Thank you!! This is a good question and very gratifying because one of the things I aim for with my fics is to always be compulsively readable no matter where in the story you’re at.
I don’t actually know the story from end-to-end at a high level of detail when I start out. Usually I know about how long the story will take to tell, the setup, and then the next couple things after that. As I write I sort of build the track ahead of me, so I’ll often have a detailed outline for the next scene, a couple bullet points for a handful of scenes after that, and then a sort of general vibe for anything farther away. (With a few exceptions, like I knew Matthew was going to get a supportive phone call from Sid in LMLAY for ages and ages before I finally got to write it.)
Basically my pacing philosophy is that every scene should have a job to do, and ideally also have some side hustles, and I sort of build it up layer by layer as I come up with each upcoming scene.
Let’s spitball a scene as an example. Hypothetically let’s give me a mcmattdrai wip where they’re all training with Scary Gary and in the scene in question Matthew is trying to figure out if Leon is sleeping with Connor. Maybe they’re waiting for the elevator together after a workout, that’s a good setting for two people who sort of know each other to have a stilted conversation. Matthew can joke that his legs are too tired to take the stairs and Leon can complain that he doesn’t know where the stairs are yet (this establishes their different levels of comfort in the setting in addition to giving some character notes). Leon probably also looks hot and sweaty, Matthew can notice that several times during the scene to amp up the sexual tension while he asks Leon awkward questions. A nice thing about elevators is that they have a timer, so I get to control when the elevator arrives and cuts off their conversation; probably right around when Leon reveals that he’s not sleeping with Connor (one mystery tied up, that’s the big job done by the scene) but now Matthew wants to know why Leon’s not sleeping with Connor (another mystery opened). They could keep talking about that inside the elevator but I don’t like that because I think that mystery should stretch out into the next couple of scenes, so to fix that (and add comedy) just as the elevator door is starting to close Connor can obliviously run up and join them.
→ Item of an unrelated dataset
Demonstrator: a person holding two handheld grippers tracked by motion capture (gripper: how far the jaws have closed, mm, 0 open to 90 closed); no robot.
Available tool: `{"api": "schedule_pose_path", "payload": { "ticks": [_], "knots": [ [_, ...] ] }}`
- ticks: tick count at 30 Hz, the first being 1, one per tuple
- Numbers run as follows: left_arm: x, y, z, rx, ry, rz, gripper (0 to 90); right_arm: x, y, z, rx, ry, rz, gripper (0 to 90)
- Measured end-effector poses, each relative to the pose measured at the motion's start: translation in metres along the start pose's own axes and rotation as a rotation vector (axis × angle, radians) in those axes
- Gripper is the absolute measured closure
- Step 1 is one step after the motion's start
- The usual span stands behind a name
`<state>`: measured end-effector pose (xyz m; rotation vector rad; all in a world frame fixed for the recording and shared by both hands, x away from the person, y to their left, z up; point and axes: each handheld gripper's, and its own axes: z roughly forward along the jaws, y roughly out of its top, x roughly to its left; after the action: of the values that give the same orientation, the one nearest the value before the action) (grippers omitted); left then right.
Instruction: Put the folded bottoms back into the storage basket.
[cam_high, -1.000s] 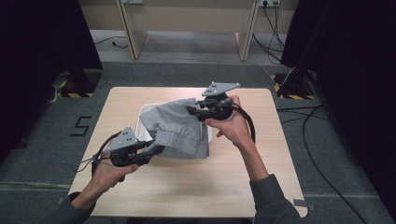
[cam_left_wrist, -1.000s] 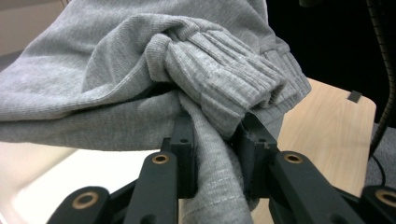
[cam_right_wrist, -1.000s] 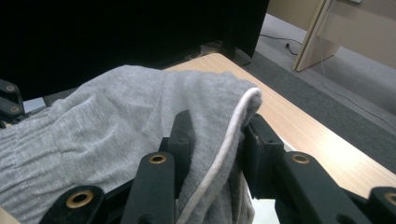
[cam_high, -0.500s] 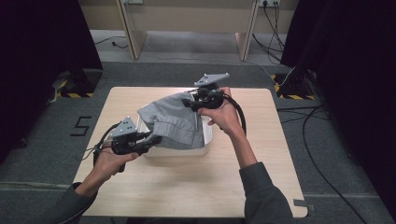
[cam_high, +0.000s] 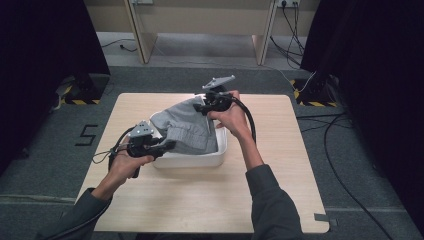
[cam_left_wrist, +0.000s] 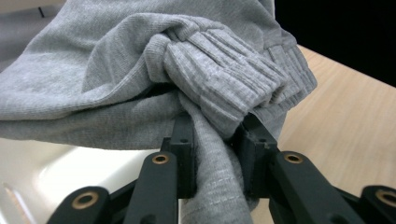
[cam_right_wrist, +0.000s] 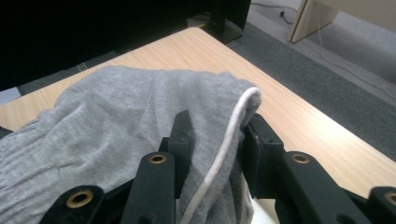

Now Matthew can’t ask Leon any more questions about Connor but he can observe the two of them together and start making some theories. However now that I have Connor in the scene, I should give him something to do from his plotline as well. Maybe I can make him talk about his struggles with a fundraiser for sick kids he’s trying to organize. Naturally Matthew volunteers Leon to help, which leads to Leon volunteering Matthew to also help as revenge, and that leads me neatly into the next scene (3 idiots struggling at event planning together in between their workouts).
I don’t know anything else about this fake story or where it’s going, but the scene is still dense and feels connected to a plot because all the elements are doing some kind of work on behalf of the story. And that’s pretty much how I do it when I’m actually writing something with a lot of plot — come up with what the main goal of a scene is, and then while achieving that goal try to have the stuff happening in the background work to move along side plots and set up the next thing.
Pacing is like a tricky little puzzle and it’s hard but I think it’s worth it when the work pays off; very glad you’re enjoying my hockey fics!